Si afferma pertanto la autodeterminazione del popola kashmiro nel definire le sue sorti. Il popolo non si è mai espresso, la consultazione non ha mai avuto luogo e, oggi, il Kashmir è spaccato in due. Nel mio percorso tra Islamabad, Muzaffarabad, Mirpur e le altre aree del Pakistan e Azad Kashmir sono stato accompagno da Sardar Usman Ali: figlio dell’attuale Primo Ministro dell’Azad Kashmir, Sardar Attique Ahmed Khan, di cui ero ospite, e nipote di Sardar Mohammad Ibrahim Khan: il primo (e poi cinque volte tale) presidente del Kashmir.

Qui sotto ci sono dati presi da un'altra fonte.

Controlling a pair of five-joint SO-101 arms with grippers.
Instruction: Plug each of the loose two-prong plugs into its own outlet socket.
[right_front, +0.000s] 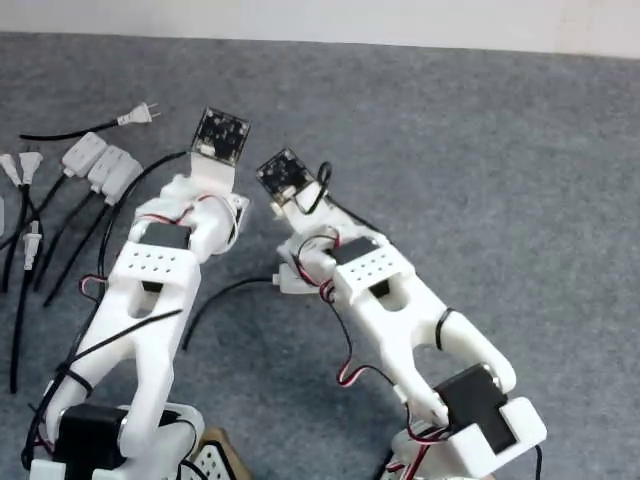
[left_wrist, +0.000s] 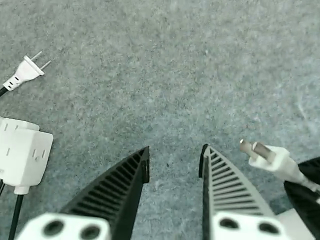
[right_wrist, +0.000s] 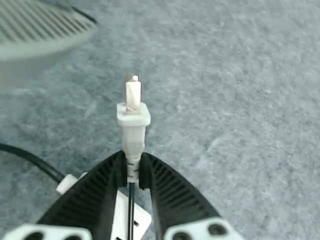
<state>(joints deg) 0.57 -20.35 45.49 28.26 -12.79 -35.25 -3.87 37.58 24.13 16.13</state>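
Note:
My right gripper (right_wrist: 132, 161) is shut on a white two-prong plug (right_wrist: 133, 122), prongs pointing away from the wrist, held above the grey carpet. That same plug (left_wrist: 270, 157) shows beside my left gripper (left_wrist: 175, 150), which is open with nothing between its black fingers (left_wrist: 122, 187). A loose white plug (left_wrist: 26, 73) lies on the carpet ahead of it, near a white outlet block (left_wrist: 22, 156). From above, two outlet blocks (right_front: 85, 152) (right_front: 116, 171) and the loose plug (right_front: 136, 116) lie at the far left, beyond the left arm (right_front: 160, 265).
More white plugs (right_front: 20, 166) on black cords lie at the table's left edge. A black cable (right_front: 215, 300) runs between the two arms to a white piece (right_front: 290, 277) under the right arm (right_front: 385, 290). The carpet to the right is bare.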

Incontro con il primo ministro
Usman parla inglese correntemente, è spesso a Bruxelles, si occupa dei giovani musulmani di All Jammu & Kashmir Muslim Conference (il partito di maggioranza), ha una famiglia, vive nel mito del nonno e ha una buona relazione “dialettica” col padre. È un giovane dei nostri tempi che studia da primo ministro parlando a due o tre cellulari.
A Muzaffarabad incontro i rappresentanti di Jamat-Ud-Dawa (anche Jama’at-ud-Da’wah, abbreviata in JUD), che garantisce cura e assistenza nell’ospedale realizzato sotto un grande capannone, in cui sono collocati alcuni shelter che fungono da ambulatorio, farmacia, sala raggi.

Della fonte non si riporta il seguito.